Penn Jillette: Is Libertarianism Compatible with Atheism?
Big Think's newest blogger and atheist-in-residence, Adam Lee, asks magician and author Penn Jillette how he reconciles his atheism with his libertarian philosophy.
Penn Jillette is a larger-than-life figure in every way, including but hardly limited to his imposing physical stature. He's of course best known as one of the world's most famous living magicians, and on stage with his partner Teller, he has the cheerful swagger of a carnival barker, revealing how some tricks are done and daring you to guess at the others. That winking insouciance and delight in breaking taboos carries over into his TV show, Bullshit!, which was one of the increasingly few shows in a credulous media landscape that calls popular nonsense, well, what it is.

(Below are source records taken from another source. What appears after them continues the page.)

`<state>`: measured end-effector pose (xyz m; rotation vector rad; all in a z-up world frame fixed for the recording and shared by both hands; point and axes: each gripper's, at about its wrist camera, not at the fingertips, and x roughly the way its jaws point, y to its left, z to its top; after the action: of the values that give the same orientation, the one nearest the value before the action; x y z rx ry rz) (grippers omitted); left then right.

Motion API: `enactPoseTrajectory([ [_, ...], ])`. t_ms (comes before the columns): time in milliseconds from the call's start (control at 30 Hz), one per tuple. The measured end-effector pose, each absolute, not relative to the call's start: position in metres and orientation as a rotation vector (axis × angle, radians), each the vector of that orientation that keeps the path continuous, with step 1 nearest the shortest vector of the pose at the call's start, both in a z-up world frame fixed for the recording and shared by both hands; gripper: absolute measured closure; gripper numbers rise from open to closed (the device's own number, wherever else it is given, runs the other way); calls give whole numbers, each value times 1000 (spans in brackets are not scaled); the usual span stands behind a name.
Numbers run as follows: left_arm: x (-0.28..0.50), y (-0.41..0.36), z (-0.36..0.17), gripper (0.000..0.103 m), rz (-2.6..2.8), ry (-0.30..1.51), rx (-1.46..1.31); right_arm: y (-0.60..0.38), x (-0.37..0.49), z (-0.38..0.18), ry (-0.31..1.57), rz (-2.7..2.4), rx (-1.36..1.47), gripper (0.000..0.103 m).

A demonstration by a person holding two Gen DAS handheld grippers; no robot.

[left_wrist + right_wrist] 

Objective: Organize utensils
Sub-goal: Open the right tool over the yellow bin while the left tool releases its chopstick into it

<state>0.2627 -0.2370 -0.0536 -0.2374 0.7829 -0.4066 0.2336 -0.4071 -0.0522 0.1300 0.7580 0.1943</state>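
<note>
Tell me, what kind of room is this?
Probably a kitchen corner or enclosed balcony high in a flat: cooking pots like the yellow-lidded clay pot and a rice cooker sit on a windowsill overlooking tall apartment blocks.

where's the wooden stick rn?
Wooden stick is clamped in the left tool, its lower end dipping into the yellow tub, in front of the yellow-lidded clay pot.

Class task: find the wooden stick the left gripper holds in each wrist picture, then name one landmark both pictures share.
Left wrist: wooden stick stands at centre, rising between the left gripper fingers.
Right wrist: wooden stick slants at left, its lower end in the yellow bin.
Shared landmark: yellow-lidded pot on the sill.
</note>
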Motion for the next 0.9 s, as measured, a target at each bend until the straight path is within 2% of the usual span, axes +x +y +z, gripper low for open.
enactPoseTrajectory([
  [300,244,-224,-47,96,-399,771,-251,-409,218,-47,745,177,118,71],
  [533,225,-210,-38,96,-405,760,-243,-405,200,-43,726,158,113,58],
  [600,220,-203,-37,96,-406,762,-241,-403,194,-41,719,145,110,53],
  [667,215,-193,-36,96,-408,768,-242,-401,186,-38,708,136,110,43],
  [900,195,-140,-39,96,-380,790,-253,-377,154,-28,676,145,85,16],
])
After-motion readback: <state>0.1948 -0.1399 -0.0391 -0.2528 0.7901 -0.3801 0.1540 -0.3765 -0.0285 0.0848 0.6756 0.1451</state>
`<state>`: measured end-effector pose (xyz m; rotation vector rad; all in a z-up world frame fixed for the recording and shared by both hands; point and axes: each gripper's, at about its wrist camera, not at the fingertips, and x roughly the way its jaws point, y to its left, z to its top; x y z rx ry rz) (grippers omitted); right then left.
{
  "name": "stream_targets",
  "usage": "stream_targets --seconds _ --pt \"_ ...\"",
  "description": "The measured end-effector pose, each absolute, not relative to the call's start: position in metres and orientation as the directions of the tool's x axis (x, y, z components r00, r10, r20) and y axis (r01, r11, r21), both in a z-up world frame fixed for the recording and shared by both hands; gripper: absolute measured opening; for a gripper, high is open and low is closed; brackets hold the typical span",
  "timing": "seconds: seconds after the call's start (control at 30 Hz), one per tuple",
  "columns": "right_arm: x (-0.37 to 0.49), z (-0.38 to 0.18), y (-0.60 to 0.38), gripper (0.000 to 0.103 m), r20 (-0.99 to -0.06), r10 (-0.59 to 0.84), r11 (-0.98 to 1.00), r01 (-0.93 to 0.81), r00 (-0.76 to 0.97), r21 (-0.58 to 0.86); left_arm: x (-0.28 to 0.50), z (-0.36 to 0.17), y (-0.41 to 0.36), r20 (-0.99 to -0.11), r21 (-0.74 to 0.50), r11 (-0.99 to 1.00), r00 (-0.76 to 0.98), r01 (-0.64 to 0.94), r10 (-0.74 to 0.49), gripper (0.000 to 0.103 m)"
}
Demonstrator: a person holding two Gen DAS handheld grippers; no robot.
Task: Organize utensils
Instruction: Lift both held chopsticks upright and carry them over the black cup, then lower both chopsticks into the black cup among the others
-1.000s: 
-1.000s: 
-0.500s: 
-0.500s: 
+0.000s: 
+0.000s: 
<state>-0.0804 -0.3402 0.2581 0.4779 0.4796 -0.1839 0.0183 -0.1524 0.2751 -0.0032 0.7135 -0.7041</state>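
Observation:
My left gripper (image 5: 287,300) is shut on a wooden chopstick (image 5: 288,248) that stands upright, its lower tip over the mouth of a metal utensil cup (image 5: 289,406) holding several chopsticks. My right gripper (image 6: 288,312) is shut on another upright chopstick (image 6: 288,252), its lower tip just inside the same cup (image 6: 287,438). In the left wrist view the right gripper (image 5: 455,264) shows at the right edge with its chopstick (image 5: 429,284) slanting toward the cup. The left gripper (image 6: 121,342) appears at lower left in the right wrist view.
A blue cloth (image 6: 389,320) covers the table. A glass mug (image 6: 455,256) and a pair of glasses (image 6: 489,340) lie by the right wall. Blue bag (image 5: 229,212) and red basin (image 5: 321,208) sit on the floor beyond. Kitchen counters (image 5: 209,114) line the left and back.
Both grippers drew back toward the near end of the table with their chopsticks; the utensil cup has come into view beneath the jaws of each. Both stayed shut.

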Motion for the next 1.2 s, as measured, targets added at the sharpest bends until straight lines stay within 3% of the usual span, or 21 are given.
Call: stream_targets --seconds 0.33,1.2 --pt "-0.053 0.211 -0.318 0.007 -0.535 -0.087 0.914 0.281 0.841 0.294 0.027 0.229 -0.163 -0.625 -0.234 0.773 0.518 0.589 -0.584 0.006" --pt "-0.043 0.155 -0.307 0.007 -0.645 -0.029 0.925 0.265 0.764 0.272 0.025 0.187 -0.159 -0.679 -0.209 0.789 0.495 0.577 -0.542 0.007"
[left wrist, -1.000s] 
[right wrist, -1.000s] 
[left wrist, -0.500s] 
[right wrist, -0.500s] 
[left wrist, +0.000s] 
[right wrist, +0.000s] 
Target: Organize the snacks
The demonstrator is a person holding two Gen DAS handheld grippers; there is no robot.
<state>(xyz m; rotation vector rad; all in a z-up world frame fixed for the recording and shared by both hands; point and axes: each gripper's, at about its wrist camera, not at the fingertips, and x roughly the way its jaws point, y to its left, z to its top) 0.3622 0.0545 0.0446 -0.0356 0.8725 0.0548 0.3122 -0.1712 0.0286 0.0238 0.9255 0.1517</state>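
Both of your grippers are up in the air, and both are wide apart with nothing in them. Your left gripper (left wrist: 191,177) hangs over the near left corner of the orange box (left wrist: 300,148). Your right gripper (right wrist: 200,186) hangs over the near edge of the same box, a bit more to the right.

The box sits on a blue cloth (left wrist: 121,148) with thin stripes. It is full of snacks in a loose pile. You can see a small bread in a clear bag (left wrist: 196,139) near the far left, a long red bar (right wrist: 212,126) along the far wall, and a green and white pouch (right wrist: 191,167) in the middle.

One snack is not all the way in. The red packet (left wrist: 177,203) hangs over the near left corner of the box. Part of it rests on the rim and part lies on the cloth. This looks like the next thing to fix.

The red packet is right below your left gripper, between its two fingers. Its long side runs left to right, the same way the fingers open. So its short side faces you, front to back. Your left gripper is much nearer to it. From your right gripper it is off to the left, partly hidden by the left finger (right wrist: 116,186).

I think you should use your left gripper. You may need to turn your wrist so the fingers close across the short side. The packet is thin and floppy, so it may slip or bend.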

I won't do Penn the disservice of suggesting that he's universally beloved. His libertarian political opinions have infuriated and scandalized many people, myself sometimes among them. But when you're around him, you know that he always says exactly what he's thinking, and even when I disagree strongly, I can't help wishing more people were equally forthright. Having seen one of his magic shows in Las Vegas, I can personally testify that afterwards, he'll mingle, meet and talk to anyone who wants to see him, and that, too, deserves respect.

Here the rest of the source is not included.